#### About this exercise
The whole listing is to be restated, character for character.

#### Provided material
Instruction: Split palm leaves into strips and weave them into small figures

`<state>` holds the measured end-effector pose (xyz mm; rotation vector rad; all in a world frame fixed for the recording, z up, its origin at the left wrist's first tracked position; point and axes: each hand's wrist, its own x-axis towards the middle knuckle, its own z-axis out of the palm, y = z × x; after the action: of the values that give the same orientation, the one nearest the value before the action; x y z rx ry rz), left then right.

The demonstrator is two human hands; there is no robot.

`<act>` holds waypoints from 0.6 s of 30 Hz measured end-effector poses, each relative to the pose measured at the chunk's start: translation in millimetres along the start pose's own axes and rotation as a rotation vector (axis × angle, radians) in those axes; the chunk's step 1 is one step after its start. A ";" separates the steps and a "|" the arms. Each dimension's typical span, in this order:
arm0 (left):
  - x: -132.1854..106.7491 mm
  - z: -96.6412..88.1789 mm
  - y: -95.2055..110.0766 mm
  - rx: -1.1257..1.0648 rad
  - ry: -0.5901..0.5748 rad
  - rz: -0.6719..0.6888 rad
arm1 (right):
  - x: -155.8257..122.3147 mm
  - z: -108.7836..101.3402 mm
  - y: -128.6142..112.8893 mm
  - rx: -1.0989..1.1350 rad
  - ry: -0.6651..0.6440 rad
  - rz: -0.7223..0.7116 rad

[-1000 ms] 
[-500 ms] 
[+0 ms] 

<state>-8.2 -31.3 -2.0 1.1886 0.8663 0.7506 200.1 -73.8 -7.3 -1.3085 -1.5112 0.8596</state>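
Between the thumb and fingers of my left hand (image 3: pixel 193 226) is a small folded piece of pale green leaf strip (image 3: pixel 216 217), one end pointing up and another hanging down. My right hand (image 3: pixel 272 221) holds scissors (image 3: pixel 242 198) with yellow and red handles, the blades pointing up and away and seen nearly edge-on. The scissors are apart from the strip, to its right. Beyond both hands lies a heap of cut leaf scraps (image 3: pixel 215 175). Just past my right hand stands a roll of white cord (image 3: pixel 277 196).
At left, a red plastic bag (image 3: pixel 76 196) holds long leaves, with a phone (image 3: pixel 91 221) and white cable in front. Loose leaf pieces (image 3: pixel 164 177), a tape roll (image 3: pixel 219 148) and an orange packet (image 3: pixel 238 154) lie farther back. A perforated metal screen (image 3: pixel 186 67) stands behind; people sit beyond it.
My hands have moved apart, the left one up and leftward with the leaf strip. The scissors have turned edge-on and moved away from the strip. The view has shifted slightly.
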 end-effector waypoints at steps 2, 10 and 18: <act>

#### Output below
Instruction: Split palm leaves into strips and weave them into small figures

`<state>` holds the measured end-effector pose (xyz mm; rotation vector rad; all in a world frame fixed for the recording, z up, its origin at the left wrist's first tracked position; point and axes: each hand's wrist, its own x-axis towards the middle knuckle, its own z-axis out of the palm, y = z × x; after the action: of the values that give the same orientation, the one nearest the value before the action; x y z rx ry rz), left then right.

The demonstrator is two human hands; there is no robot.

`<act>` holds waypoints from 0.6 s of 30 Hz measured end-effector poses, each relative to the pose measured at the chunk's start: translation in millimetres along the start pose's own axes and rotation as a rotation vector (axis × angle, radians) in those axes; the chunk's step 1 is one step after its start. A ";" separates the steps and a "|" the arms. Each dimension's typical span, in this order:
arm0 (left):
  - x: -132.1854..106.7491 mm
  - z: -96.6412..88.1789 mm
  - y: -95.2055..110.0766 mm
  - rx: -1.1257..1.0648 rad
  - ry: -0.5901..0.5748 rad
  - rz: -0.6719..0.6888 rad
arm1 (right):
  - x: -155.8257..122.3147 mm
  - z: -108.7836..101.3402 mm
  - y: -128.6142..112.8893 mm
  - rx: -1.0989..1.1350 rad
  - ry: -0.6651..0.6440 rad
  - rz: -0.7223..0.7116 rad

[-1000 ms] 
[-500 ms] 
[+0 ms] 

<state>-8.2 -31.3 -2.0 1.1886 0.8663 0.7506 200.1 -73.8 -7.3 -1.3085 -1.5112 0.8596</state>
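Between the thumb and fingers of my left hand (image 3: pixel 193 226) is a small folded piece of pale green leaf strip (image 3: pixel 216 217), one end pointing up and another hanging down. My right hand (image 3: pixel 272 221) holds scissors (image 3: pixel 242 198) with yellow and red handles, the blades pointing up and away and seen nearly edge-on. The scissors are apart from the strip, to its right. Beyond both hands lies a heap of cut leaf scraps (image 3: pixel 215 175). Just past my right hand stands a roll of white cord (image 3: pixel 277 196).
At left, a red plastic bag (image 3: pixel 76 196) holds long leaves, with a phone (image 3: pixel 91 221) and white cable in front. Loose leaf pieces (image 3: pixel 164 177), a tape roll (image 3: pixel 219 148) and an orange packet (image 3: pixel 238 154) lie farther back. A perforated metal screen (image 3: pixel 186 67) stands behind; people sit beyond it.
My hands have moved apart, the left one up and leftward with the leaf strip. The scissors have turned edge-on and moved away from the strip. The view has shifted slightly.
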 end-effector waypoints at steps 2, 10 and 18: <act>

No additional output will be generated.